At least when I was still reading every message, comp.lang.ada is
unusually civil and not too snobby (unlike some other groups in the
comp.lang.* hierarchy).

> I've been programming for years using everything from COBOL, RPG, C,
> Java, PHP, etc.  I've written a number of business applications,
> usually accounting ones.  (That's the advantage of having more than
> twenty years of experience.)  I'm at the point in my life where I want
> to pursue a dream I've had for years of having my own software
> development company, basically a VAR or ISV.

I have to admit that I have much less experience, and I've never been
a full-time programmer/designer/software engineer, and I still
consider myself an ambitious amateur.

> I want to use a language that meets the following criteria:
>
> 1. It must be reliable.

Reliable in what sense?  There are several things that can make a
language unreliable:

  - The language has lots of unsafe features that are very closely
    related to common operations (think of C pointer arithmetic and
    string processing).

  - The language changes a lot, sometimes in incompatible ways.  There
    are several popular examples, but you won't name any.

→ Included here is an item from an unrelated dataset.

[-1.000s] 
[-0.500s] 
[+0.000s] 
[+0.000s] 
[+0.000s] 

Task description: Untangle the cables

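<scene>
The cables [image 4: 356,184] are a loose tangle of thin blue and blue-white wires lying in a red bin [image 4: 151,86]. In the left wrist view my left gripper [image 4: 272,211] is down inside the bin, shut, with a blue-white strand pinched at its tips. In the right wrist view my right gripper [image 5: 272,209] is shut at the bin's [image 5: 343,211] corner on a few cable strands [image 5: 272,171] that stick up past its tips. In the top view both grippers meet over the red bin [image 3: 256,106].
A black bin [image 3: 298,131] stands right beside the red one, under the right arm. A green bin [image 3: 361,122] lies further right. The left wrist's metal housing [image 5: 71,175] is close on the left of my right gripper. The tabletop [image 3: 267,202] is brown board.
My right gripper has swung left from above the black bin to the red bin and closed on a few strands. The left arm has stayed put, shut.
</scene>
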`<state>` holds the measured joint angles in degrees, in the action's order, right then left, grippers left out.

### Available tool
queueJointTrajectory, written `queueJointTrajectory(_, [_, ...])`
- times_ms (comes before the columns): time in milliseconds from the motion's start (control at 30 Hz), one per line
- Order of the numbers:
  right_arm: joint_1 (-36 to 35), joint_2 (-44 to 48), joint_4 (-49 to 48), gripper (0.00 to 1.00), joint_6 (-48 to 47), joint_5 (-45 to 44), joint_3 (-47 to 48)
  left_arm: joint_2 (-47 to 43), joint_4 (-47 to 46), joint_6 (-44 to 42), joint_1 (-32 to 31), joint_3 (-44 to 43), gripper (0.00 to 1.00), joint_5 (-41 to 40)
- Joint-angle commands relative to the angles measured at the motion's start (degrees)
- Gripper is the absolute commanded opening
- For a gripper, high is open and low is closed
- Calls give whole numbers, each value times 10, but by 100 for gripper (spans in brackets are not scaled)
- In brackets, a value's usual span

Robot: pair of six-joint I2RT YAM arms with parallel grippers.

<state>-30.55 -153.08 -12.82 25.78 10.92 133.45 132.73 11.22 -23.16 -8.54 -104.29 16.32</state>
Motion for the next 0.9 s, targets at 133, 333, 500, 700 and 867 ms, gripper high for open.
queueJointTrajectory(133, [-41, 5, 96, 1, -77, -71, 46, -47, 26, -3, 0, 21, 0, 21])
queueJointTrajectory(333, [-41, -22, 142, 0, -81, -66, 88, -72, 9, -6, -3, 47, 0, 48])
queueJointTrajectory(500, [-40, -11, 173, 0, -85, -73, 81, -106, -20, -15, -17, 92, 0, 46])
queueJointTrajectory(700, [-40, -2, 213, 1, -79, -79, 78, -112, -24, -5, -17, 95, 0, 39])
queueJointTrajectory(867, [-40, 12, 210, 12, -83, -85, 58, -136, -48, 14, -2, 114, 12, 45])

  - The standard run-time support library (if it can be separate from
    the library) can have similar problems.

  - There are no high-quality implementations available.

  - The language actively encourages bad style and is bad at dealing
    with program complexity.  Large programs tend to fail apart.

  - It's impossible to get formal certification for software
    implemented in it, for whatever reason.

  - The language deeply affects programmers and their ability to
    interact with other programmers (particularly those using
    different languages) and non-programmers

I don't think Ada has any of these flaws, and GNAT is stable at the
source code level (the ABI is still a bit in flux).

> 2. It must be supported.
> 3. It must be usuable to develop applications in a graphical
> environment.  Basically Motif, GTK, or KDE.

I can't really comment on these two.  GNAT is supported, obviously,
but the support offerings are mainly useful to larger companies with
an Ada development team.

My personal rule, after some experimentation, is that there must be a
GCC front end maintained in the official GCC repository.  Anything
else is just too painful.

It's possible to write Gtk applications using GNAT, but I generally
view GUI work as painful and haven't found very early versions of
GtkAda the definite improvement.

> 4. It must be usuable to develop programs used via a browser. 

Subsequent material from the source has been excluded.